Painting by François Boucher

Diana Bathing or Diana Getting out of her Bath (Diane sortant du bain) is an oil-on-canvas painting by French artist François Boucher, created in 1742. It depicts the Roman goddess Diana, with a nymph as her companion. The painting was acquired in 1852 by the Louvre, in Paris.

==Description==
The painting depicts in the foreground the naked goddess Diana, having just come out from her bath, with a female companion.

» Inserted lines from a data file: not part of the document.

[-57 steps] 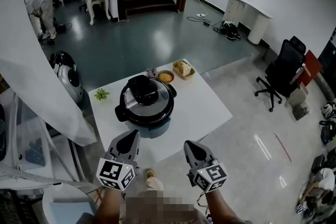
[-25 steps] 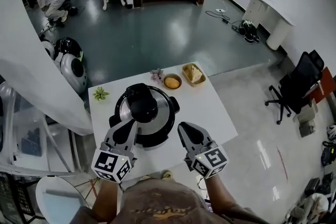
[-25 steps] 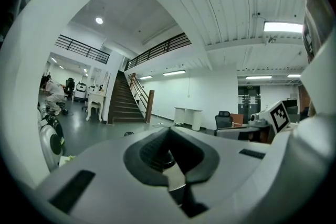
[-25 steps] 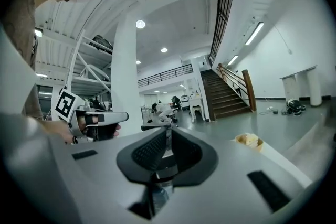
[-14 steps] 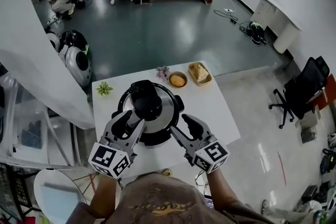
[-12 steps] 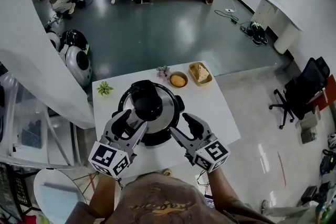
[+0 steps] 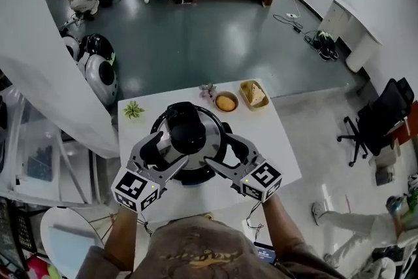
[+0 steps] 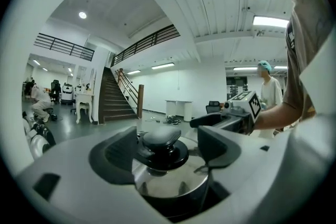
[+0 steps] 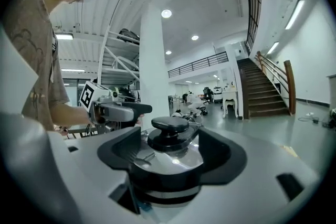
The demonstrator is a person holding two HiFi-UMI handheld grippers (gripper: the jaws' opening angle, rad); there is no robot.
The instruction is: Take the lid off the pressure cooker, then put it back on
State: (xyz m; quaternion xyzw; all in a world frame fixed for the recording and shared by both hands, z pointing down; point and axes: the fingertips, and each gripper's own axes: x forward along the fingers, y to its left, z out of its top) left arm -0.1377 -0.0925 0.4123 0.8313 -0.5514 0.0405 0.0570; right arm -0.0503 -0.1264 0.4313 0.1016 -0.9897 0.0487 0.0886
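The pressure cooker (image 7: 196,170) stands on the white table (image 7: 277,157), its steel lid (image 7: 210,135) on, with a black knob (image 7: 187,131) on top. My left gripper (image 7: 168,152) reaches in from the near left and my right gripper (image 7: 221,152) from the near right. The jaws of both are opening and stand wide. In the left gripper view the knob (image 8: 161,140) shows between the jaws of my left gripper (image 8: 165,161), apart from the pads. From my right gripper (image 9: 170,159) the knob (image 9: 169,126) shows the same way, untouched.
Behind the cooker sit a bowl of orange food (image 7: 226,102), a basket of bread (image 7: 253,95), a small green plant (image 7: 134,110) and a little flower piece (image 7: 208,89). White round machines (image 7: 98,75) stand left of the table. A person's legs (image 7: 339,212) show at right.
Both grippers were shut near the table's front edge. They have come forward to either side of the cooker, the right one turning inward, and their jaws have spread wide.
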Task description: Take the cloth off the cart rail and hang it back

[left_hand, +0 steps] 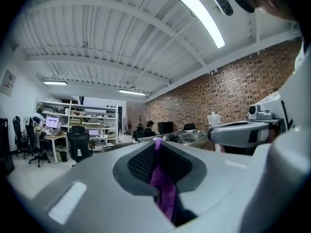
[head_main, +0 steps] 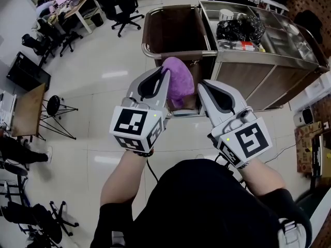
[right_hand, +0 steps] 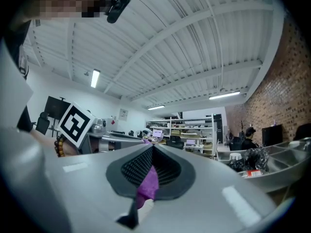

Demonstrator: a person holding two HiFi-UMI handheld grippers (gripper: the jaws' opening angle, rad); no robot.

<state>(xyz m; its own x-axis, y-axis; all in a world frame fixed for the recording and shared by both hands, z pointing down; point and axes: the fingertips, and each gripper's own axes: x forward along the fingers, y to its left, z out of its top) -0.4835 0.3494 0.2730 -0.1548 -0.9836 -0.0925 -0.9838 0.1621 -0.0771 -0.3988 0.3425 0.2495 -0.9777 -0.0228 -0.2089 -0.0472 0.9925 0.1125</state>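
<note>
at the far left of the head view, office chairs (head_main: 121,6) stand on the pale floor. nearer, the left gripper (head_main: 163,75) is held up with its tips at the left edge of the purple cloth (head_main: 179,82). the head view hides the pinch behind the gripper's shell, but the left gripper view shows the two jaws nearly together, squeezing a fold of cloth between the ribbed pads. the cloth hangs bunched in the air between both grippers, in front of the brown end bin of the cart (head_main: 269,68) and just below its chrome rail (head_main: 176,52); whether it touches the rail i cannot tell. the right gripper (head_main: 203,87) meets the cloth's right edge. only the right gripper view shows its jaws pressed tight on a thin purple corner, with the left gripper's marker cube (right_hand: 75,123) off to one side. furthest right, the cart's steel top carries a black bag (head_main: 240,29)
</note>
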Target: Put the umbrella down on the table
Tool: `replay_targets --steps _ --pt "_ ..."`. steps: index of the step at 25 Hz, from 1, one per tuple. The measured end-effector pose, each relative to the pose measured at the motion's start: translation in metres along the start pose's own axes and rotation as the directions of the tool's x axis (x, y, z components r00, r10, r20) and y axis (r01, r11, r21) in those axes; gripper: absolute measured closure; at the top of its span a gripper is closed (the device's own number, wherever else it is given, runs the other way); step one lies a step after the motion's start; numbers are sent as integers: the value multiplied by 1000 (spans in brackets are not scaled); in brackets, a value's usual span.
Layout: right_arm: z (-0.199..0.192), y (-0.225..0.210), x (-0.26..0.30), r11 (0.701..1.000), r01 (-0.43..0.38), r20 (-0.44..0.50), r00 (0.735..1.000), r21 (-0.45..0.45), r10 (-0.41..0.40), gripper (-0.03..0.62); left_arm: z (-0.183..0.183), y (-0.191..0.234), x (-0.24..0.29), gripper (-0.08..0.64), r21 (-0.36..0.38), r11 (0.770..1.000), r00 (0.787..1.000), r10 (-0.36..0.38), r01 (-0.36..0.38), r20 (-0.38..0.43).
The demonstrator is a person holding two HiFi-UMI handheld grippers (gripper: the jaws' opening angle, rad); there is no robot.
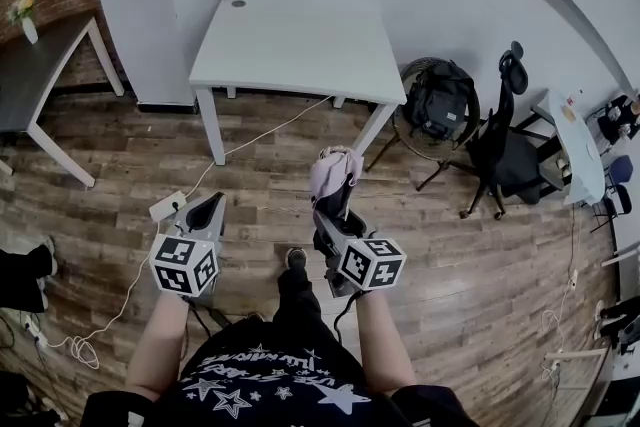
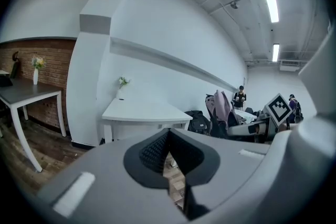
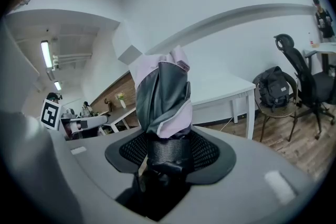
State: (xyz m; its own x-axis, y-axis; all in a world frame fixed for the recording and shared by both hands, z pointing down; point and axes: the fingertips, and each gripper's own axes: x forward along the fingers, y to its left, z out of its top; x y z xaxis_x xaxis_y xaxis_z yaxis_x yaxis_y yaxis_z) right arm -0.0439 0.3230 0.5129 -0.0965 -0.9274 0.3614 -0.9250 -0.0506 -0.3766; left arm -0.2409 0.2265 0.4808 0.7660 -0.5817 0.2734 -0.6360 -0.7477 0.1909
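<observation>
Right gripper [image 3: 167,153] clamped on umbrella [image 3: 163,94]: handle between my fingers, folded canopy rising past tips. Left gripper [image 2: 169,155] fingers together, empty. Carry step. Table [image 1: 290,50] well ahead of tips. Next: approach, lower umbrella onto top, release.

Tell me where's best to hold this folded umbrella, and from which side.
On the umbrella, grip the black textured handle below the bundled canopy, coming from the handle end, as the right gripper does. It looks narrow and firm between the fingers; the canopy is loose fabric and would likely slip.
</observation>
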Motion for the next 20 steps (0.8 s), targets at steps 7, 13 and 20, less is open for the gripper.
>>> replay_targets --steps 7,13,20 --pt "3 -8 12 1000 -1 -5 1000 11 1 348 -1 10 7 557 -20 1000 1000 10 -10 4" --pt "18 -28 39 999 -3 -18 1000 45 4 347 9 22 34 557 -23 999 1000 23 -23 -2" --pt "55 -62 87 997 -28 -16 999 67 29 347 28 41 86 557 -29 998 998 58 -59 -7"
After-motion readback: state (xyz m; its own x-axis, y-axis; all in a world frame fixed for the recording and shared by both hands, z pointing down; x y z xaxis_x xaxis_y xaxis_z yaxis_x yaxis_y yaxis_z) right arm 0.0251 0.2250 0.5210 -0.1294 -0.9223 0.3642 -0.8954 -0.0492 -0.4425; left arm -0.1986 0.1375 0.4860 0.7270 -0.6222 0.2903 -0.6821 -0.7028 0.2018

Diana is recognizable by the crown of pearls that she wears, with a crescent-shaped jewel, and is in the company of a nymph kneeling at her feet.

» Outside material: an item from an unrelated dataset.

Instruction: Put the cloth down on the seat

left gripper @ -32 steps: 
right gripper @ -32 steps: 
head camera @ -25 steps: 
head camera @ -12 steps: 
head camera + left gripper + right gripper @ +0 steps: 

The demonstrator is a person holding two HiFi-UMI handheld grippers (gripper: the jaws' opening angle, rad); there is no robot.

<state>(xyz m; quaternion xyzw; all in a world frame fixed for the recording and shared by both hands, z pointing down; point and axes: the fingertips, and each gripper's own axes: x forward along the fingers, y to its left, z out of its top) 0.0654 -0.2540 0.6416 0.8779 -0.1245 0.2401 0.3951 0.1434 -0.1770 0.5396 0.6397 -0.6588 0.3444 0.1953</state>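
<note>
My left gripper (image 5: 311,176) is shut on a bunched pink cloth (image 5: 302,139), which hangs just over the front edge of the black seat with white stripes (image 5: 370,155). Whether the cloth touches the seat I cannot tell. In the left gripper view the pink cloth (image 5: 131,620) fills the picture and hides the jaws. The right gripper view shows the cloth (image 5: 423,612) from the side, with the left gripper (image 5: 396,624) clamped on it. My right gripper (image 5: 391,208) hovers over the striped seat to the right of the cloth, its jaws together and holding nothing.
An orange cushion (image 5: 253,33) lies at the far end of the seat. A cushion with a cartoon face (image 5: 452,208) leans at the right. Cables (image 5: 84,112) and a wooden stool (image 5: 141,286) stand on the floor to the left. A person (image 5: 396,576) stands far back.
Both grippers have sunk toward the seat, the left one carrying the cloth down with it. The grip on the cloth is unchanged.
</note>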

The goddess is nude, sitting on silks that enhance her fair complexion and blonde hair; the nymph, to her right, and left of the canvas, has dark hair, and observes the legs of the goddess. The bright skin tones acquire reddish reflections, in contrast to the bluish green of the landscape.

The fact that the naked woman represented is the goddess of hunting is evidenced by her attributes, such as the quiver with the arrows, the two hunting dogs, and some prey. Diana sits on a silk fabric that symbolizes luxury and contrasts with the rural hinterland. Among the hunted animals there are two doves – symbols of love – which were often an attribute of Venice. Boucher used a similar motif in his work representing Venus Consoling Love. On the left there are two dogs, one drinks water from the pond where the goddess has just emerged, while the other turns his head.
== Appropriations ==
In 1987, painter Herman Braun-Vega appropriated Diana getting out of her bath in his painting Diane des tropiques. By adding two nude mixed-race women also emerging from the bath to the foreground in front of Diana and her nymph, Braun-Vega expresses the advent of a multiracial, multicultural world. He repeated the process in 1989 in his painting La danse (Boucher, Matisse), adding the crossbreeding of Matisse's painting with that of Boucher.